In November 2012, Jonathan Winterflood noticed that performance dropped dramatically as more geometries were added through the IndexProvider API, and submitted bug report 72. The problem was discussed on the forums and others noticed this problem too. Rune Sörensen said "this is a show stopper for spatial data". And then the community came to the rescue. Jonathan submitted a pull request for a good test case demonstrating the problem. Then Axel Morgner submitted a series of pull requests fixing the problem. Finally Craig merged in the fixes and did some tests on the old and new code, resulting in the dramatic chart above.

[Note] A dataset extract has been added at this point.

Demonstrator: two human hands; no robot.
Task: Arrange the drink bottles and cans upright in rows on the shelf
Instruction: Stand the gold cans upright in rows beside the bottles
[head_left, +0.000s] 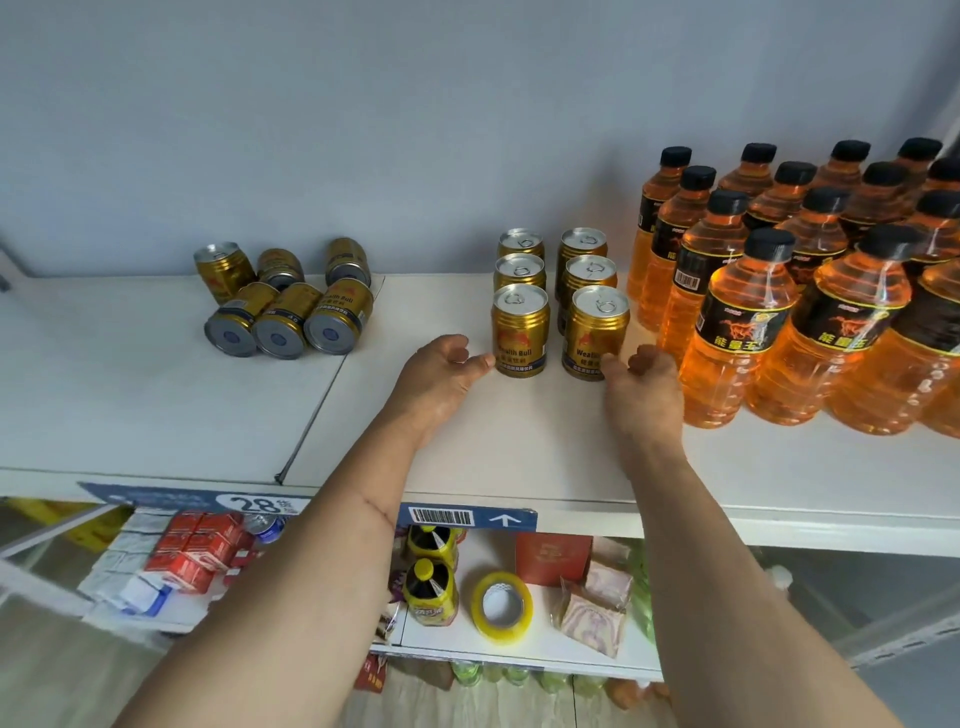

But this was not all. I looked deeper at the problem and felt that the old 'long chain' code was the real problem here, and while Axel's fixes removed its used from the new API, it was still lying there tempting others to see what bugs they could write in future. So I removed this code almost completely. All standard code, test cases and formal API's no longer use this code. The consequence is the geometries are no longer ordered by insert order, something no-one has requested (yet). But just in case they do, or they already rely on this behavior in the old code, a 'new' class now exists called OrderedEditableLayer that uses this old code, in a small, self-contained way. Developers have to explicitly make use of that code if they want this behavior. And right now the only code I know that still uses this is the ShapefileImporter, and then only if you pass a special flag to enable geometry ordering.

OK, so all is well in spatial again. But before ending, I wanted to give a quick overview of the various API's mentioned above. Let's move away from the abstract discussions on side effects and get into some actual code. Here are some examples, each using a different one of the various API's mentioned above.

IndexProvider: compatible with other Neo4j indexes

Let's start with the newer API because it was the one with the bug. This API does not give you access to the full feature set of Neo4j-Spatial, but is convenient because of its compatibility with other Neo4j indexes. In the example below we show how to create an index, add geometries to it and then query for whether they are inside a polygon:

// Create the index
Map<String, String> config = SpatialIndexProvider.SIMPLE_POINT_CONFIG;
Index<Node> index = db.index().forNodes("layer1", config);

// Add the geometry
Transaction tx = db.beginTx();
Node n1 = db.createNode();
n1.setProperty("lat", (double) 56.2);
n1.setProperty("lon", (double) 15.3);
index.add(n1, "dummy", "value");

// Query the index
IndexHits<Node> hits = index.query(
    "POLYGON ((15 56, 15 57, 16 57, 16 56, 15 56))");

This example was extracted from the code in IndexProviderTest, which contains many more examples for how to interact with the index.

SpatialDatabaseService: the original API

Here you can access the RTree in a very flexible way, and can also plugin your own GeometryEncoders and do all kinds of wild things with Neo4j Spatial. For the purpose of comparison, I'll focus only on that part in common with the other API, adding and querying simple point geometries.

// Create SpatialDatabaseService on existing database
SpatialDatabaseService geo = new SpatialDatabaseService(db);
EditableLayer layer = (EditableLayer) geo.createSimplePointLayer("test", "lon", "lat");

// Add the geometry
Transaction tx = db.beginTx();
Node n1 = db.createNode();
n1.setProperty("lat", (double) 56.2);
n1.setProperty("lon", (double) 15.3);
layer.add(n1);    // Compare this to the index.add(node,key,value) method above

// Use GeoPipeline to find geometries around point
List<SpatialDatabaseRecord> results = GeoPipeline
  .startNearestNeighborLatLonSearch(layer, new Coordinate(15.3, 56.2), 1.0)

This code is using the GeoPipeline API to perform the search. This is a useful approach because GeoPipeline can actually chain many operations together, resulting in quite complex GIS queries performed in a streaming, and effecient way. Look at the examples in TestSimplePointLayer.java (for point data) and GeoPipesTest.java for more complex examples.